Segment Start: DATASET CONTENT

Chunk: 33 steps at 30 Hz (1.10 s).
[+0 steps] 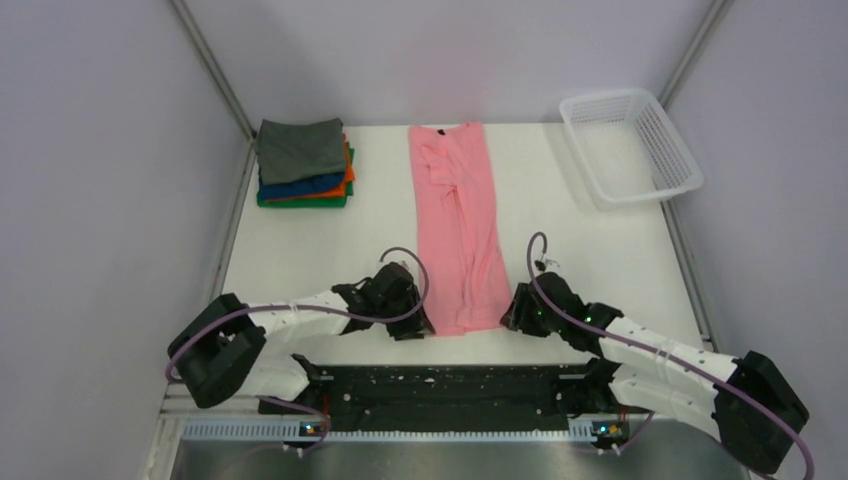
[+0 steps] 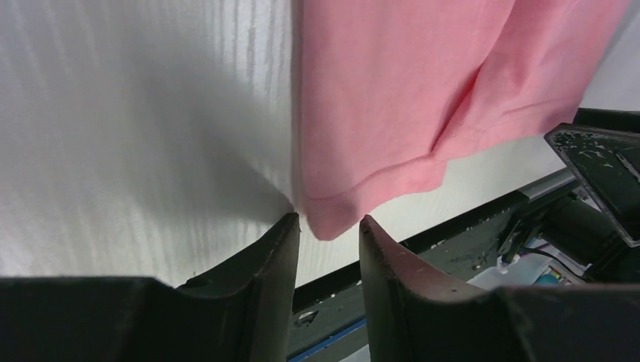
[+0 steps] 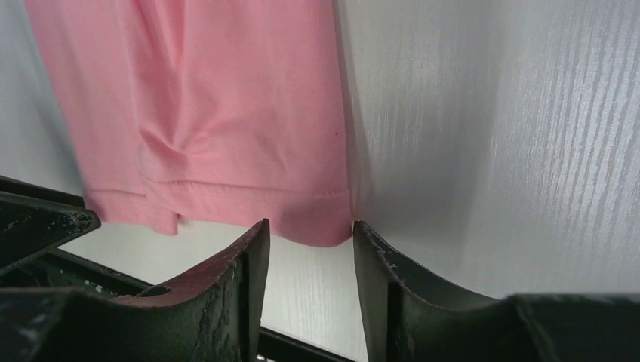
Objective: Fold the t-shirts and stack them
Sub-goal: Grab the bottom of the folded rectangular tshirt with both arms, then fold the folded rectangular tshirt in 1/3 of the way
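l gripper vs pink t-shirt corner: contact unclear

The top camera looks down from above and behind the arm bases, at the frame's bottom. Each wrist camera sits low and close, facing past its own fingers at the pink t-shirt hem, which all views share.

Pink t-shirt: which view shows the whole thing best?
Top external: the pink t-shirt lies full length, collar far, hem near. Left wrist shows only its near left hem corner at the open jaws; right wrist only the near right corner.
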Motion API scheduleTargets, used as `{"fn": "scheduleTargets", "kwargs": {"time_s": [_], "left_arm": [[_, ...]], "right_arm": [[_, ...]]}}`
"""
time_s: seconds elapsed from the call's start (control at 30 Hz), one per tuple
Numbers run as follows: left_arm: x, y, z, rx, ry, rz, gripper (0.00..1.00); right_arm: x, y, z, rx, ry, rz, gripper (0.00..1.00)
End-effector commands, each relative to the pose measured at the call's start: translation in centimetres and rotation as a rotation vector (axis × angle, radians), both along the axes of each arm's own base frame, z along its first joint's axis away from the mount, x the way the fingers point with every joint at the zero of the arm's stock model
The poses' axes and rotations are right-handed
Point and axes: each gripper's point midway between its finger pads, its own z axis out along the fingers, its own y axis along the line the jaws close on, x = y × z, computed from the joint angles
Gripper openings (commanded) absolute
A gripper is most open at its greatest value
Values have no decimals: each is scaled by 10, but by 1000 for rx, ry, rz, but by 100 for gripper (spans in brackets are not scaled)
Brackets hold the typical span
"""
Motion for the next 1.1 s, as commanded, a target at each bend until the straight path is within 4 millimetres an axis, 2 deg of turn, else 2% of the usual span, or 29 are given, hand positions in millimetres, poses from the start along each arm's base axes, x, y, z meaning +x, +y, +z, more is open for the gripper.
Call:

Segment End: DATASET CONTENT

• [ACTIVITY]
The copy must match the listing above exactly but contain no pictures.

• [EXERCISE ANSWER]
Chunk: 33 steps at 30 Hz (1.10 s).
[+0 steps] 
[+0 steps] 
[+0 steps] 
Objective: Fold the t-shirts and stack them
Sub-goal: Grab the bottom of the folded rectangular tshirt with both arms, then fold the folded rectangular tshirt in 1/3 of the way
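l gripper vs pink t-shirt corner: contact unclear

The top camera looks down from above and behind the arm bases, at the frame's bottom. Each wrist camera sits low and close, facing past its own fingers at the pink t-shirt hem, which all views share.

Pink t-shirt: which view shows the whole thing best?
Top external: the pink t-shirt lies full length, collar far, hem near. Left wrist shows only its near left hem corner at the open jaws; right wrist only the near right corner.
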Motion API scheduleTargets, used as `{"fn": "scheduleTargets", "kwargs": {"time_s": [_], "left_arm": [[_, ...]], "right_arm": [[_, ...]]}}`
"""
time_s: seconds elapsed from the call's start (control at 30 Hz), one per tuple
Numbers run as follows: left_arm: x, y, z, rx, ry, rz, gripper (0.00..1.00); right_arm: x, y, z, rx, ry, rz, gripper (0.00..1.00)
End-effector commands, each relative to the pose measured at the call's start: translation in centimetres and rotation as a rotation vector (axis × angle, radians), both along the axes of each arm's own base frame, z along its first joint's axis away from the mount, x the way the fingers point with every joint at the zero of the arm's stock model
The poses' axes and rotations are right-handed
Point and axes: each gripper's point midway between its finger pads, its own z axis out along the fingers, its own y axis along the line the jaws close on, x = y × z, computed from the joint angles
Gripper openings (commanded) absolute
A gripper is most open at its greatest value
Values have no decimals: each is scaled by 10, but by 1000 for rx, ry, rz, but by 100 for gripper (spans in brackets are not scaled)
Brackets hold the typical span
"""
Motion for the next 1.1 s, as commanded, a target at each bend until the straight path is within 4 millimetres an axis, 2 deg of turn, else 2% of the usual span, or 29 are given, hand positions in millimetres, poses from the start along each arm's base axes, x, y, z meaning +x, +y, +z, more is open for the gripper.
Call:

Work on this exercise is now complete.